With five seasons of The Wire under his belt, Michael's portrayal as Omar Little, a criminal with a moral code, introduced an actor that would go on to steal each scene that he was in. When Little took on the courtroom, many fans were not ready for what he had to say, and as this HBO replay clip states," Omar was just being Omar."


The relationship between Michael and HBO ran deep and continued into 2010, with the premiere of Boardwalk Empire, the drama that told the story of Atlantic City at the dawn of Prohibition. His character, Chalky White, was a racketeer and the unofficial leader of the African-American community in Atlantic City. This dinner scene showed the layers that Williams was able to capture as he held a mirror to what many people grew up to know as the Black male Father during that time.

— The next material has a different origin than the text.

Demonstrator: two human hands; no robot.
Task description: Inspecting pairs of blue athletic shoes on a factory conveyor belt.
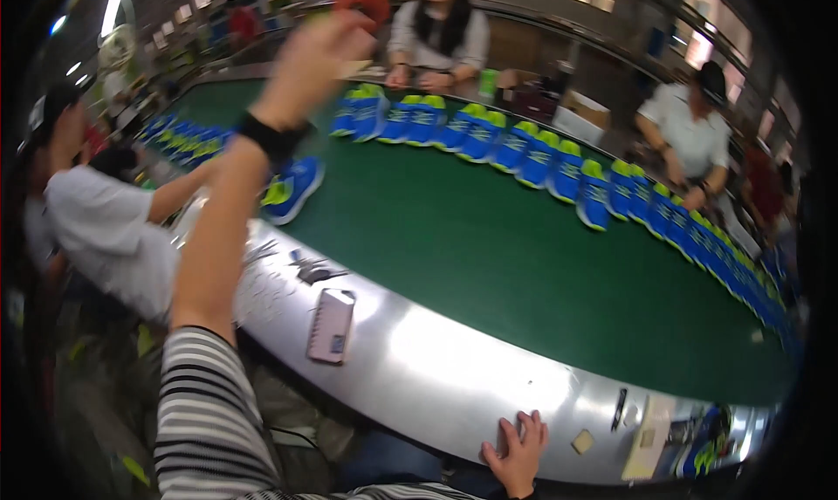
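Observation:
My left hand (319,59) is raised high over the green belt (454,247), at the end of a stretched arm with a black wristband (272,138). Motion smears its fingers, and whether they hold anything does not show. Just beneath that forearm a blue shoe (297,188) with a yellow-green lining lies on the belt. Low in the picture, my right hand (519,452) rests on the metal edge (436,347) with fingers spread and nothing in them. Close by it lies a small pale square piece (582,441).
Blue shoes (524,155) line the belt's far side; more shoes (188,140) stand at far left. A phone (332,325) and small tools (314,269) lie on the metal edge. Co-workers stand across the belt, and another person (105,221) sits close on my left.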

Michael portrayed Bobby McCray in Ava DuVernay's Netflix limited series When They See Us. Playing a Father who wanted to protect his family, Williams' performance was heartbreaking, showing the dynamic between father and son, in an impossible situation. "I remember our work on the work, always connected and communicating and excavating and building because you were so open and ready to give your all," Ava said, remembering Williams. "I remember you sending me a picture of yourself as a young man sharing with me that the boys whose story we were telling were a reflection of you." She went on to say, referring to the exonerated 5.

As fans and Hollywood continue to celebrate Michael K. Williams' life, there will be other projects that are coming soon that he was able to finish before his unfortunate death.


Sleep well, King.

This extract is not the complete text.